- Directed by: John Gilling
- Screenplay by: John Gilling
- Produced by: Harry Reynolds
- Starring: John Stuart Victoria Hopper John Le Mesurier
- Cinematography: Cyril Bristow
- Edited by: Maurice Rootes
- Distributed by: Grand National Pictures (British)
- Release date: December 1948;
- Running time: 38 minutes
- Country: United Kingdom
- Language: English

= Escape from Broadmoor =

Escape from Broadmoor is a 1948 British second feature ('B') short film directed and written by John Gilling and starring Victoria Hopper, John Stuart and John Le Mesurier, in one of his earliest screen appearances. A man escapes from an asylum and is hunted down by police.
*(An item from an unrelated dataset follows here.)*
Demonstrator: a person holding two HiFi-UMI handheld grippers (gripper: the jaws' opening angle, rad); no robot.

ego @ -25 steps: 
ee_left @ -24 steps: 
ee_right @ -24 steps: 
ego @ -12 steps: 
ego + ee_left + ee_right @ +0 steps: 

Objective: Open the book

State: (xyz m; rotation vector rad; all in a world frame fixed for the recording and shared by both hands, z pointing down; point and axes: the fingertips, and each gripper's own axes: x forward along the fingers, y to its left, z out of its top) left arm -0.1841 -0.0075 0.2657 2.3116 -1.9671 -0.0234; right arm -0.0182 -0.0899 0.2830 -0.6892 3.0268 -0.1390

The title is a reference to Broadmoor high-security psychiatric hospital in Crowthorne, Berkshire. It was the last film appearance of Victoria Hopper who had been a prominent leading lady in the 1930s.

==Plot==
An insane killer escapes from Broadmoor Hospital, and returns to the scene of a ten-year-old crime, where the ghost of a servant girl he killed is bent on revenge.

==Cast==
- Victoria Hopper as Susan
- John Stuart as Inspector Thornton
- John Le Mesurier as Langford/Pendicost
- Frank Hawkins as Roger Trent
- Antony Doonan as Jenkins
- T. Gilly Fenwick as Standing
- Blanche Fothergil as Mrs Midge
- William Douglas
- A. Sawford-Dye
- Elizabeth Howarth
- Pat Ryan

==Reception==
The Monthly Film Bulletin wrote: "This is a hackneyed story ... The film is a tedious and deplorably unimaginative production."

Chibnall and Macfarlaine, writing in The British 'B' Film, describe the film as "a fanciful melodrama ... interesting in the way it confronts the themes of loss, guilt, atonement, revenge and the survival of the spirit, that were preoccupations in a variety of post-war genres."